Het beroepschrift moet binnen de termijn van 6 weken na de dag van VERZENDING

van de beslissing op het secretariaat van het Regionaal Tuchtcollege voor de Gezondheidszorg te Groningen zijn ONTVANGEN.

Het beroepschrift dient te zijn gericht aan:

                     - de secretaris van het Centraal Tuchtcollege voor de Gezondheidszorg te

                        Den Haag,

                        maar te worden gezonden aan:

                     - de secretaris van het Regionaal Tuchtcollege voor de Gezondheidszorg te Groningen, Postbus 11144, 9700 CC GRONINGEN,

die voor doorzending van de stukken naar het Centraal Tuchtcollege voor de Gezondheidszorg te Den Haag zorgdraagt.

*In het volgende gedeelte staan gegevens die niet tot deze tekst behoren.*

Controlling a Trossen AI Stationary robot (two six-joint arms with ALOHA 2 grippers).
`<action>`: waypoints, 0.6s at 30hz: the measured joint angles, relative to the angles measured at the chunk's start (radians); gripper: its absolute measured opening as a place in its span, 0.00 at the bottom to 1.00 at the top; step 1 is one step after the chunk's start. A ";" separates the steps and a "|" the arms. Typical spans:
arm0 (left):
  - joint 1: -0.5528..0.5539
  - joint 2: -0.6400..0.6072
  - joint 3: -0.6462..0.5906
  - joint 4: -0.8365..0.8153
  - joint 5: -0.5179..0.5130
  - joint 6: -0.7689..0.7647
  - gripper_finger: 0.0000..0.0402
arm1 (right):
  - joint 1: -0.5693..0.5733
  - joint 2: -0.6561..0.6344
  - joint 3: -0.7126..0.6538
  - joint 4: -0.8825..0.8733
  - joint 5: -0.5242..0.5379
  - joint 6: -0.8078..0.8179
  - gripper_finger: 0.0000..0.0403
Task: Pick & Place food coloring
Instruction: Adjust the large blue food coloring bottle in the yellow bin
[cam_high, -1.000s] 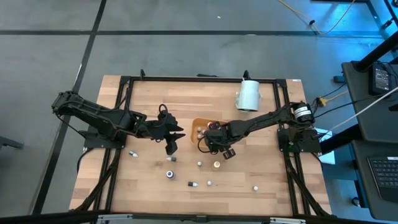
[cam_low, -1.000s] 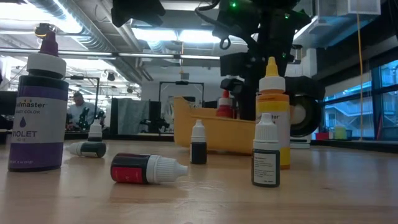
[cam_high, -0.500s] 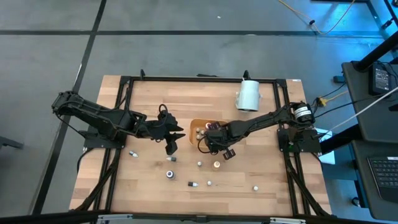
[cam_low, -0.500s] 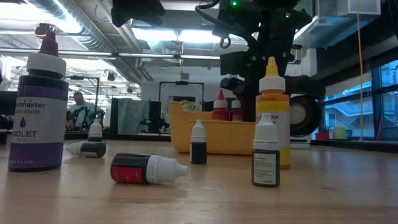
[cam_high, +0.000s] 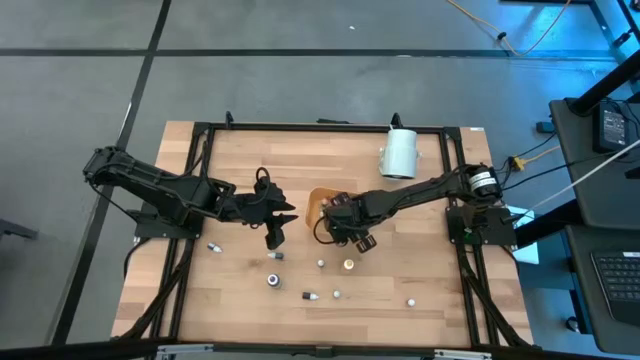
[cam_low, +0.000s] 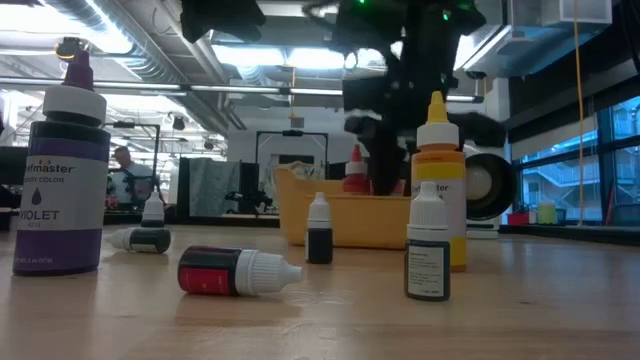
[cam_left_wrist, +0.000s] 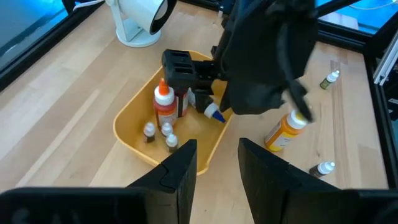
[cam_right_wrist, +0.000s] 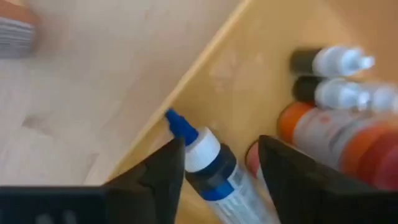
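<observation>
The orange tray (cam_high: 318, 203) sits mid-table with several small bottles (cam_left_wrist: 165, 112) standing in it. My right gripper (cam_high: 342, 217) is low over the tray, shut on a bottle with a white collar and blue tip (cam_right_wrist: 200, 152). My left gripper (cam_high: 276, 228) hovers open and empty just left of the tray; its fingers (cam_left_wrist: 181, 167) frame the tray in its wrist view. Several more food coloring bottles (cam_high: 321, 264) stand or lie on the table nearer the front, among them a violet one (cam_low: 64, 170) and a yellow one (cam_low: 438, 180). My right gripper pinches the bottle's body (cam_right_wrist: 231, 180), just behind the white collar, between its two fingers. The blue tip (cam_left_wrist: 215, 113) sticks out beyond the fingertips. The bottle is tilted, its tip pointing down at the tray's wall; I cannot tell whether it touches the tray.
A large white cylinder (cam_high: 399, 153) lies at the far right of the table. Loose bottles are scattered along the front: one at the left (cam_high: 214, 246), one at the right (cam_high: 410, 301). A dark frame (cam_high: 200, 130) runs around the table's edges.
My right gripper has moved a little toward the table's left and far edges, carrying the blue-tipped bottle over the tray.
</observation>
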 joint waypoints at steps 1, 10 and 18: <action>0.000 0.000 0.000 0.000 0.000 0.000 0.28 | 0.001 -0.001 0.014 -0.010 0.000 -0.027 0.53; 0.000 0.000 0.000 0.000 0.000 0.000 0.28 | -0.001 -0.004 0.033 -0.046 -0.007 -0.294 0.55; 0.000 0.000 0.000 -0.002 0.002 0.008 0.28 | -0.011 0.034 0.027 -0.054 -0.012 -0.301 0.44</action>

Het beroepschrift dient te bevatten:

                    - de naam, voornamen en het adres van degene die het beroep instelt;

                     - een duidelijke aanduiding van de eindbeslissing waartegen het beroep

                        is gericht;

                     - de gronden van het beroep;

                     - de handtekening van degene die het beroep instelt, zijn advocaat of

                        procureur of een andere gemachtigde.